- _Directions_
Word for word, repeat each line of the listing below.

··· Supplied data ···

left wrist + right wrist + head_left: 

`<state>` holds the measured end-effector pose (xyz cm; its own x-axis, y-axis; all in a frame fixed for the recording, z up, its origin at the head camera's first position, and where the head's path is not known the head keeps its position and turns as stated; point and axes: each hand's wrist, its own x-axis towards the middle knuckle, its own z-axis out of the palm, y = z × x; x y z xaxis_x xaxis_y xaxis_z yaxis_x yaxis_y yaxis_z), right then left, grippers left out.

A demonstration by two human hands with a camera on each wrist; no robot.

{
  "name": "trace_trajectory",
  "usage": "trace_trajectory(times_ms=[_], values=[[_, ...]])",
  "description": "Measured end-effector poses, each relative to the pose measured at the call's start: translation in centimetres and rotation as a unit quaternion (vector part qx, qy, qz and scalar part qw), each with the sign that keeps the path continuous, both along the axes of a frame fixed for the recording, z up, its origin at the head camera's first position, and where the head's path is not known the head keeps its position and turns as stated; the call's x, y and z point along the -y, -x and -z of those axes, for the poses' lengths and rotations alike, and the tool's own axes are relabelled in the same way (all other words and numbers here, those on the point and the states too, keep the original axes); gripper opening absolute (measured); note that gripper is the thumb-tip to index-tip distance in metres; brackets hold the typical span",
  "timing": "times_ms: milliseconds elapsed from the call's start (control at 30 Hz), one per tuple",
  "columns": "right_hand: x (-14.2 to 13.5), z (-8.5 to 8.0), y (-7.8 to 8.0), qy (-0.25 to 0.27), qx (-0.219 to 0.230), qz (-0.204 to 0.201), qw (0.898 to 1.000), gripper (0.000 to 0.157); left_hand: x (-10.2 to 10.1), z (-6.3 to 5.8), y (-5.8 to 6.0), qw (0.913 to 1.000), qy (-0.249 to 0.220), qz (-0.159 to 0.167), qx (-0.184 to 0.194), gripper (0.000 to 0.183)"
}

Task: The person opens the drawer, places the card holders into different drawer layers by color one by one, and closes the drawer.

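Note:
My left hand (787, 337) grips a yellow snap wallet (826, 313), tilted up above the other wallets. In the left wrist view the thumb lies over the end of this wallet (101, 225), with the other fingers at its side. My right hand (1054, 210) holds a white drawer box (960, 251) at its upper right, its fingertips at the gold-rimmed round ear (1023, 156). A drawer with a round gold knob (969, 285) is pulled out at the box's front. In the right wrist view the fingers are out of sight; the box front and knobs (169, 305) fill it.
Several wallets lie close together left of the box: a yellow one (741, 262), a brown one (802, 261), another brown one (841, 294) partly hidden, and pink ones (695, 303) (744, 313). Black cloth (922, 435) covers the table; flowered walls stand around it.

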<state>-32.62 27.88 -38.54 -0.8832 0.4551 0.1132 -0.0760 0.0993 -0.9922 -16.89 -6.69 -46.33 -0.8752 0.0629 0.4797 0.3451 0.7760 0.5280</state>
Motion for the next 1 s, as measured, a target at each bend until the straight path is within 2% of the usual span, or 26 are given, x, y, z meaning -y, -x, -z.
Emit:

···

- _Task output_
left wrist + right wrist + head_left: 

`<state>` holds the measured end-effector pose (xyz cm; its own x-axis, y-axis; all in a frame fixed for the recording, z up, its origin at the head camera's first position, and where the head's path is not known the head keeps its position and turns as stated; point and axes: each hand's wrist, its own x-axis towards the middle knuckle, its own z-axis out of the palm, y = z × x; x y z xaxis_x xaxis_y xaxis_z yaxis_x yaxis_y yaxis_z), right then left, grippers left out.

A demonstration by two human hands with a camera on each wrist; no robot.

{
  "name": "trace_trajectory",
  "usage": "trace_trajectory(times_ms=[_], values=[[_, ...]])",
  "description": "Measured end-effector poses, each relative to the pose measured at the call's start: translation in centimetres and rotation as a unit quaternion (vector part qx, qy, qz and scalar part qw), each with the sign that keeps the path continuous, both along the axes of a frame fixed for the recording, z up, its origin at the head camera's first position, and where the head's path is not known the head keeps its position and turns as stated; the call's x, y and z point along the -y, -x and -z of those axes, for the poses' lengths and rotations alike, and the tool's own axes are relabelled in the same way (all other words and numbers here, those on the point and the states too, keep the original axes); gripper opening absolute (measured); note that gripper is the thumb-tip to index-tip distance in metres; brackets hold the typical span",
  "timing": "times_ms: milliseconds elapsed from the call's start (control at 30 Hz), one per tuple",
  "columns": "right_hand: x (-14.2 to 13.5), z (-8.5 to 8.0), y (-7.8 to 8.0), qy (-0.25 to 0.27), qx (-0.219 to 0.230), qz (-0.204 to 0.201), qw (0.898 to 1.000), gripper (0.000 to 0.157); left_hand: x (-10.2 to 10.1), z (-6.3 to 5.8), y (-5.8 to 6.0), qw (0.913 to 1.000), qy (-0.249 to 0.220), qz (-0.159 to 0.167), qx (-0.184 to 0.194), gripper (0.000 to 0.183)"
}

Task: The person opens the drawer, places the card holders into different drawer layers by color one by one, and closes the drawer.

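Note:
My left hand (787, 337) grips a yellow snap wallet (826, 313), tilted up above the other wallets. In the left wrist view the thumb lies over the end of this wallet (101, 225), with the other fingers at its side. My right hand (1054, 210) holds a white drawer box (960, 251) at its upper right, its fingertips at the gold-rimmed round ear (1023, 156). A drawer with a round gold knob (969, 285) is pulled out at the box's front. In the right wrist view the fingers are out of sight; the box front and knobs (169, 305) fill it.
Several wallets lie close together left of the box: a yellow one (741, 262), a brown one (802, 261), another brown one (841, 294) partly hidden, and pink ones (695, 303) (744, 313). Black cloth (922, 435) covers the table; flowered walls stand around it.
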
<state>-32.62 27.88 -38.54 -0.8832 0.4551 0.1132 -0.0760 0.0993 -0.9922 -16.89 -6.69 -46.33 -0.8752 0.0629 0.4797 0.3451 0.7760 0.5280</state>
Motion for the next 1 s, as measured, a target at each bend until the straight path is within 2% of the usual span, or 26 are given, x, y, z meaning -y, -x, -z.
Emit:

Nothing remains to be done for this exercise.